In real-world sensorimotor tasks such as walking (
Jovancevic-Misic & Hayhoe, 2009), sandwich making (Hayhoe, Shrivastava, Mruczek, & Pelz, 2003), or sports (
Land & McLeod, 2000), however, trial completion times vary across trial repetitions and participants. In addition, stimuli viewing times are uncontrollable because participants actively change their environment while performing the task. Fixations performed during one and the same functional unit of the task - e.g., a specific sub-action - can have a different index in the two paths and might be executed at a different interval after trial onset. When performing a task for the first time, participants typically need longer and perform more fixations than when having acquired a reasonable degree of expertise (Epelboim, Steinman, Kowler, Edwards, Pizlo, Erkelens, & Collewijn, 1995;
Foerster et al., 2011). Apart from these intraindividual differences during skill acquisition, there are inter-individual differences, in that some participants may execute more fixations and take longer to perform a specific task than other participants. Imagine a child and its parents tying a shoe. The child will take much longer than the adults even though working off exactly the same sub-actions to fulfill the task. When investigating such an everyday action, you might want to know whether they all fixate similar locations on the shoe or the lace while performing exactly the same sub-action. Do both look at the lace while setting the loop or does the child look at its own finger while the adult looks at the lace? The overall question is how similar scanpaths are during such sequential sensorimotor tasks, when eye movements are compared within the sub-actions along the task sequence.

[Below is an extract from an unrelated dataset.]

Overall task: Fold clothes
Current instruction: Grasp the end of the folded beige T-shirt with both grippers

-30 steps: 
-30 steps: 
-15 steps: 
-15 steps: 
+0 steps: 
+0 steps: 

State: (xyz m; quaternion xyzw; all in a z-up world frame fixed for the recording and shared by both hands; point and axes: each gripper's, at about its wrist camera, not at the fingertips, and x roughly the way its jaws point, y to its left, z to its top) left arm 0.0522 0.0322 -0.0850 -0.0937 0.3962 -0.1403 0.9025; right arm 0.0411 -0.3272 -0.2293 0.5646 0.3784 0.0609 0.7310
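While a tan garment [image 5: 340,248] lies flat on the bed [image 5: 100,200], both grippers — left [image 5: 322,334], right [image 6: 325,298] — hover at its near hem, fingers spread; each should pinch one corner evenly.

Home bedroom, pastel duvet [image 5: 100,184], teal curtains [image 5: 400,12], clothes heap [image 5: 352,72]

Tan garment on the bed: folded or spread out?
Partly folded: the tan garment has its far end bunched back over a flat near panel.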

In a study on learning the sensorimotor skill of speed stacking (
Foerster et al., 2011), we wanted to know how eye movement patterns differ across low and high levels of expertise. Therefore, we used mobile eye tracking to investigate eye movements in speed stacking before and after a 14-days training session. In speed stacking, pyramids of plastic cups have to be stacked up and down as fast as possible in a fixed sequence. Participants became faster and performed fewer fixations while learning the task. However, we wanted to know whether they nevertheless looked at similar locations to guide their hand movements, i.e. whether scanpaths are similar across levels of expertise. As the scanpaths were much shorter after training, traditional scanpath similarity methods could not help answer the question whether participants looked at similar locations while performing the same sub-action of the task. Therefore, we developed a scanpath similarity method with a functional matching procedure. First, we divided the task into 44 units. The objectrelated actions (ORAs) of the task were used as units. According to
Land and Hayhoe (
2001) an ORA is an act that is performed on an object without interruption. In the case of speed stacking, an ORA was defined as stacking up or down a single cup or stack of cups to other cups or stacks. Second, the cup’s starting configuration of each of the 44 ORAs was drawn schematically with a common coordinate system (see real-world example at the end of the present paper and Figure 7). The locations of all fixations were plotted in the scheme with respect to the cup arrangement of the corresponding ORA. This was done manually based on the frame-by-frame video information of the mobile eye tracker’s recordings. Afterwards, standardized x- and y-coordinates as well as an ORA index could be assigned to each fixation. This means that first the location of each fixation was standardized according to the visual input during the task, and second that each fixation was labeled according to the task’s functional unit – here ORA – in which it occurred. After having labeled all fixations, the mean fixation location within each functional unit was calculated for all scanpaths, respectively. Then, Euclidean distances were calculated between to-be-compared scanpaths. Finally, distance values were evaluated by testing them against random baseline values of the same data set. The random baseline values were calculated by first scrambling fixation locations and then calculating the Euclidean distances between the scrambled path and the actually observed path. Therefore, the method compares whether fixation locations are more similar within the functional units of the to-be-compared paths than across the functional units of one and the same path. In other words, it is tested whether the variance across scanpaths is smaller than the variance within a scanpath.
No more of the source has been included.